Je me traîne littéralement, cette descente est logue, très longue. En plus, elle n’est pas (à mon goût) spécialement belle. C’est de plus en plus dur, en plus le sentier est constitué de marches ! Les nausées apparaissent, pas bon. Fin de la descente, quelqu’un me dit « Courage, plus que 800m ». 800m, c’est 3-4 minutes ça ? Plus de 15 en fait. Arrivée à Courmayeur (Base vie, km 72) à 12h09. Ca ne va pas bien, vertiges maintenant. La suite vous la connaissez !

Mais qu’est-il arrivé pour exploser aussi vite, d’autant que deux heures après mon arrêt ça va bien !
Oh rage, Oh désespoir … En fait, tout ça ressemble à une lente déshydratation, quand on y pense, j’ai bu beaucoup moins que prévu (beaucoup moins ?), changé mon régime (habituellement que la boisson énergétique, là de la boisson, mais aussi du Coca, de l’Arvie), une heure en panne d’eau après la Seigne, une nuit sous un coupe vent peu (ou pas) respirant, trempé en dessous. Il paraît que c’est les tendons qui morflent en premier … Bingo.

Ensuite, quelques jours pour ressortir de la Course, même si elle reste encore bien présente.

Bilan : le verre à moitié plein : 72 km en montagne, une nuit, 17h d’effort. Le verre à moitié vide : je voulais voir (au moins) la seconde nuit et Champex. Pour le moment c’est le côté à moitié vide …

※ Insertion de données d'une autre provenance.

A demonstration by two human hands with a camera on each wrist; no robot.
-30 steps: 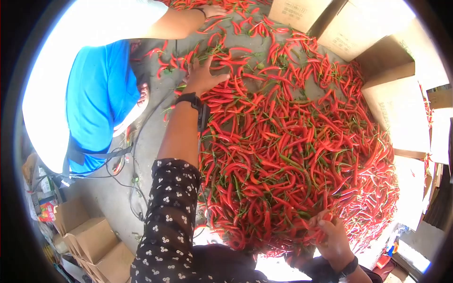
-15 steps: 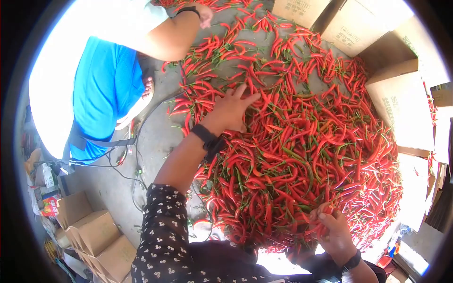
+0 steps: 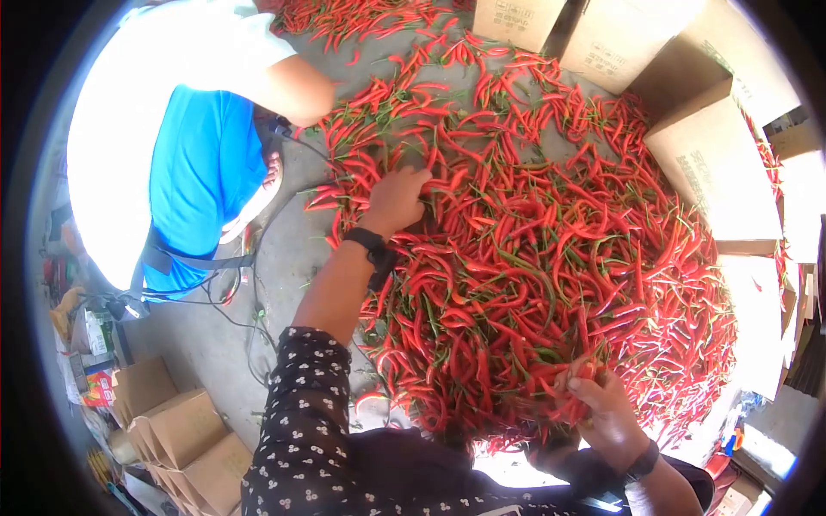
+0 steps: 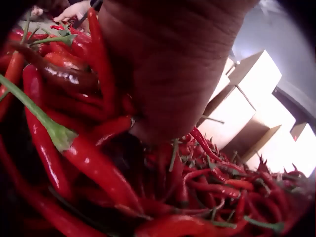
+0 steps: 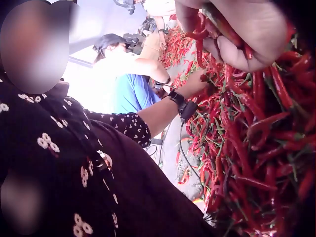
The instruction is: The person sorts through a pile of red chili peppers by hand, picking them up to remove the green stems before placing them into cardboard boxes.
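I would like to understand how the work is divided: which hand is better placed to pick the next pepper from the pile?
Probably the left hand: it reaches down into the pile, though the head view hides its fingertips. The right hand grips some peppers, so it seems less free.

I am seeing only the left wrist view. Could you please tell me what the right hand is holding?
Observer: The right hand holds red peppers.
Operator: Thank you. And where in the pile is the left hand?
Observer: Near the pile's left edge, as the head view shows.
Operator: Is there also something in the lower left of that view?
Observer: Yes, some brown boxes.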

Mes bonnes résolutions pour l’année prochaine :
- travailler sur le plan alimentation et hydratation
- aller m’entraîner davantage en montagne pour travailler la descente
- changer de veste ? (coucou M. Père Noël)
- partir un peu plus vite pour mettre un peu plus de temps sur les barrières
et bien sûr ....surveiller l’ouverture des inscriptions en novembre !


4 commentaires

Commentaire de béné38 posté le 02-09-2006 à 15:06:00

Merci pour ce beau récit, et bravo pour ton parcours.
Béné38

Commentaire de akunamatata posté le 03-09-2006 à 16:39:00

tu as eu une perf à Courmayeur?
Si c'est non, alors c'est que tu pouvais encore t'alimenter, et ca aurait pu repartir après du repos.
Bon courage pour la revanche en 2007
Akuna

Commentaire de djemjy posté le 03-09-2006 à 20:38:00

T'as fait mieux que la plupart d'entre-nous. T'y as été et ça, ça commande déjà le respect.

Commentaire de manu26 posté le 03-09-2006 à 21:09:00

Joli récit.
C'est assez terrible de te sentir si bien avant la descente pour arrêter à Courmayeur.
On a vraiment envie que tu repartes quand ça ira mieux...
Y'a surement autant d'explications que de lecteurs, mais moi je pencherai volontiers pour un début d'hypo (nausées, plus rien dans les pattes après avoir arrêté la boisson énergétique qui t'allais bien, en plus ça va bien 2 heures après...)
Je pense comme toi que le travail des descentes est plus qu'essentiel, à mon avis c'est même l'exercice le plus important de la préparation avec les sorties longues, mais je pense que c'est l'hypo qui t'as plombé.

Bonne récup, bonne analyse... et à l'année prochaine.